ML Detect guide - AWS IoT Core

ML Detect guide

In this Getting Started guide, you create an ML Detect Security Profile that uses machine learning (ML) to create models of expected behavior based on historical metric data from your devices. While ML Detect is creating the ML model, you can monitor its progress. After the ML model is built, you can view and investigate alarms on an ongoing basis and mitigate identified issues.

For more information about ML Detect and its API and CLI commands, see ML Detect.

Prerequisites

  • An AWS account. If you don't have this, see Setting up.

How to use ML Detect in the console

Enable ML Detect

The following procedures detail how to set up ML Detect in the console.

  1. First, make sure your devices will create the minimum datapoints required as defined in ML Detect minimum requirements for ongoing training and refreshing of the model. For data collection to progress, ensure your Security Profile is attached to a target, which can be a thing or thing group.

  2. In the AWS IoT console, in the navigation pane, expand Defend. Choose Detect, Security profiles, Create security profile, and then Create ML anomaly Detect profile.

  3. On the Set basic configurations page, do the following.

    • Under Target, choose your target device groups.

    • Under Security profile name, enter a name for your Security Profile.

    • (Optional) Under Description you can write in a short description for the ML profile.

    • Under Selected metric behaviors in Security Profile, choose the metrics you'd like to monitor.

    When you're done, choose Next.

  4. On the Set SNS (optional) page, specify an SNS topic for alarm notifications when a device violates a behavior in your profile. Choose an IAM role you will use to publish to the selected SNS topic.

    If you don't have an SNS role yet, use the following steps to create a role with the proper permissions and trust relationships required.

    • Navigate to the IAM console. In the navigation pane, choose Roles and then choose Create role.

    • Under Select type of trusted entity, select AWS Service. Then, under Choose a use case, choose IoT and under Select your use case, choose IoT - Device Defender Mitigation Actions. When you're done, choose Next: Permissions.

    • Under Attached permissions policies, ensure that AWSIoTDeviceDefenderPublishFindingsToSNSMitigationAction is selected, and then choose Next: Tags.

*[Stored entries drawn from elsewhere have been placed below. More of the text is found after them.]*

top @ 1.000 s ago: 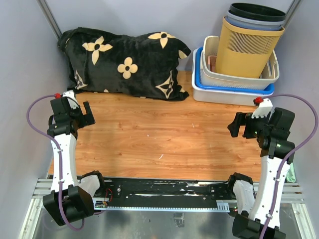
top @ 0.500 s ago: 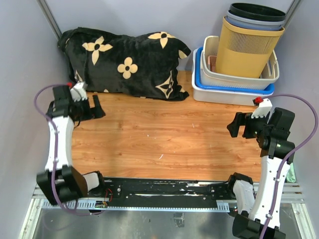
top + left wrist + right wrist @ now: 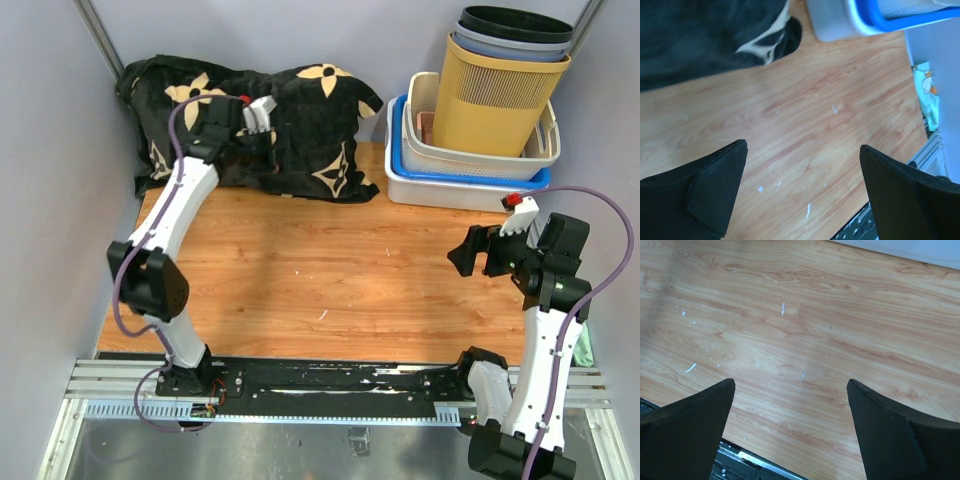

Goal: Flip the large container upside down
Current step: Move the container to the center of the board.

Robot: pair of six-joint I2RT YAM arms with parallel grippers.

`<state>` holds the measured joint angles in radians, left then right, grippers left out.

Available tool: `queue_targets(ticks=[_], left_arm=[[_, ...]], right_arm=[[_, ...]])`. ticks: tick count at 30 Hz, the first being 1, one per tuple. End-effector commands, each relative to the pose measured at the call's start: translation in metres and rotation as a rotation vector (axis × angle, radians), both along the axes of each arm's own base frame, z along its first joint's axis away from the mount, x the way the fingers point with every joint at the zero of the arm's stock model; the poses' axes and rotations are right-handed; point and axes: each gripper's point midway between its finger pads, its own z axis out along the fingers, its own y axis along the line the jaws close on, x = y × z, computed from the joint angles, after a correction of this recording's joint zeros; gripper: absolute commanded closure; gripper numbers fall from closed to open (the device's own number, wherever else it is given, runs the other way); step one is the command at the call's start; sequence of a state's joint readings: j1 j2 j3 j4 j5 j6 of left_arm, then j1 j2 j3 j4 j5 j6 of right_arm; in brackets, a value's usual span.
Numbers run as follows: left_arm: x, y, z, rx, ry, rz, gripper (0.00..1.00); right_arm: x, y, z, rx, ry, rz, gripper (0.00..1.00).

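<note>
Left gripper (image 3: pixel 264 150) jaws apart, empty, at front edge of black flowered pillow (image 3: pixel 300 100); right gripper (image 3: pixel 470 255) jaws apart, empty, above table (image 3: pixel 320 260); yellow bin (image 3: pixel 495 100) upright in white tub (image 3: pixel 475 160)

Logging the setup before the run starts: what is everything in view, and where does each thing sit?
pillow: one, black with cream flowers, far left of the table
tubs: three nested, white, blue, white, far right corner
bins: three stacked, yellow, grey, black, standing in the tubs
table: one, wood grain, bare in the middle
left gripper: one, black, open, at the pillow's near edge
right gripper: one, black, open, above the table's right side
</note>
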<state>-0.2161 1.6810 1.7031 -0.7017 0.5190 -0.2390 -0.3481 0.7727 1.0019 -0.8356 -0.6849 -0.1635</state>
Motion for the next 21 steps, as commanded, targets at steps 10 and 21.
queue_targets(ticks=[10, 21], left_arm=[[0.032, -0.195, -0.052, -0.144, 0.118, -0.138, 0.01], [0.066, -0.245, -0.048, -0.373, 0.08, -0.13, 0.01]], right_arm=[[-0.001, -0.003, 0.002, 0.019, -0.013, 0.029, 0.03], [0.0, -0.009, 0.001, 0.026, -0.008, 0.014, 0.03]])
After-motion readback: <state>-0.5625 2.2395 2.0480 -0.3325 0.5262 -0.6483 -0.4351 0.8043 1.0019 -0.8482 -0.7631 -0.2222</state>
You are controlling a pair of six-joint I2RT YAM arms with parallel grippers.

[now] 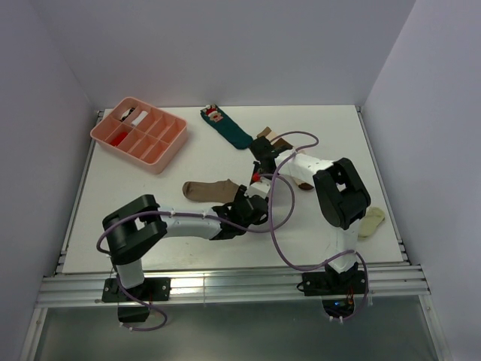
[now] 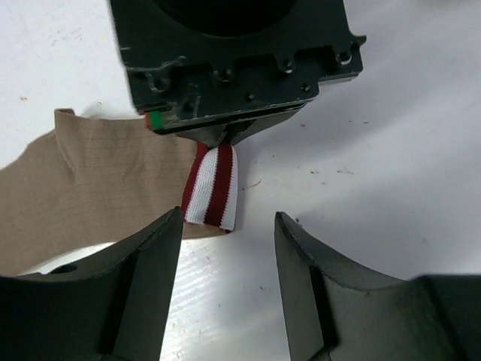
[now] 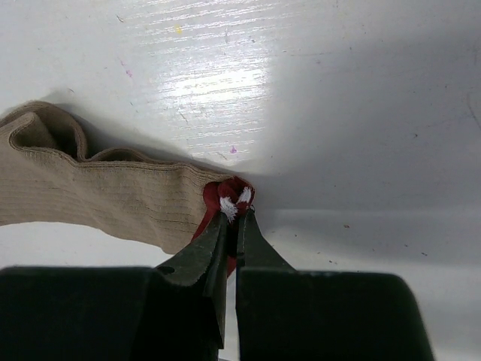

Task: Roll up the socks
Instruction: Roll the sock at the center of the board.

    • Under Add tags (optional), you can add any tags you'd like to associate with your role. When you're done, choose Next: Review.

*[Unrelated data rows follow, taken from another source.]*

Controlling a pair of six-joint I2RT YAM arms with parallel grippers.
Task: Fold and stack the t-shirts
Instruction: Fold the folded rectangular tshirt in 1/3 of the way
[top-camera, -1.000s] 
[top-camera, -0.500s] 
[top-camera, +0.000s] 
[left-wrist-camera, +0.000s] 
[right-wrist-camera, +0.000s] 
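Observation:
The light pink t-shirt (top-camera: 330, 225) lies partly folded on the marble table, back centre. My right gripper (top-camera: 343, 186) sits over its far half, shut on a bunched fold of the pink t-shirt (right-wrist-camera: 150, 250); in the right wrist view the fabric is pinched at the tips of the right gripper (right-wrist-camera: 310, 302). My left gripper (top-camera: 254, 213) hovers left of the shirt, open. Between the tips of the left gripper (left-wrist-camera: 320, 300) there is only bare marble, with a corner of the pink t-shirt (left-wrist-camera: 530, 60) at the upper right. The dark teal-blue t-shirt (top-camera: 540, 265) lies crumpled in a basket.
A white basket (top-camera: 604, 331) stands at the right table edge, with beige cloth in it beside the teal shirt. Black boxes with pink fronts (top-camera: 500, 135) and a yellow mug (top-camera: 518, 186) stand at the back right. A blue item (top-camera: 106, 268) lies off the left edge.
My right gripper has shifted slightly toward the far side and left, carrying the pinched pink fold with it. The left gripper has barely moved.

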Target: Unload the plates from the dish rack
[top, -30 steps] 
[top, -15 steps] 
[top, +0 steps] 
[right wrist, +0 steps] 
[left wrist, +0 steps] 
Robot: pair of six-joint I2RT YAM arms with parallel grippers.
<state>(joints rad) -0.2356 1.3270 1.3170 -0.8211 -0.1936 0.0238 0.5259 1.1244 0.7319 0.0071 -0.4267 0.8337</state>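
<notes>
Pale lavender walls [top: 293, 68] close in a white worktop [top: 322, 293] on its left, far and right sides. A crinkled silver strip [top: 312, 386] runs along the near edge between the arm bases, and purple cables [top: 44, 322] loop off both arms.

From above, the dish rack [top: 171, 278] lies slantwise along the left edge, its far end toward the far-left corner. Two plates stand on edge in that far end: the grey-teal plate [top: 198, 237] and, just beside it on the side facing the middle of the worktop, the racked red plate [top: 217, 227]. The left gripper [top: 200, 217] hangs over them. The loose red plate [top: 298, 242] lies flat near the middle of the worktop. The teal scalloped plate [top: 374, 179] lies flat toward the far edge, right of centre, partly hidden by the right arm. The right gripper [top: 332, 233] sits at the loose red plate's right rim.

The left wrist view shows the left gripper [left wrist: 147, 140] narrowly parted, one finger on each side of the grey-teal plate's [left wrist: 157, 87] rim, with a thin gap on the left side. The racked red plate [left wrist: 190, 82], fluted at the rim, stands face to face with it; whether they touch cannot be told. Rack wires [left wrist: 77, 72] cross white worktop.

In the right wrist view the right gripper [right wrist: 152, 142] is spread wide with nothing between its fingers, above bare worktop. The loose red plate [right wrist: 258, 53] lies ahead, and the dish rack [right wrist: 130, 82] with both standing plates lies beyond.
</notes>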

    • Under Review, give your role a name and ensure that AWSIoTDeviceDefenderPublishFindingsToSNSMitigationAction is listed under Permissions and AWS service: iot.amazonaws.com is listed under Trust relationships. When you're done, choose Create role.

  5. On the Edit Metric behavior page, you can customize your ML behavior settings.

  6. When you're done, choose Next.

  7. On the Review configuration page, verify the behaviors you'd like machine learning to monitor, and then choose Next.

  8. After you've created your Security Profile, you're redirected to the Security Profiles page, where the newly created Security Profile appears.

    Note

    The initial ML model training and creation takes 14 days to complete. You can expect to see alarms after it's complete, if there is any anomalous activity on your devices.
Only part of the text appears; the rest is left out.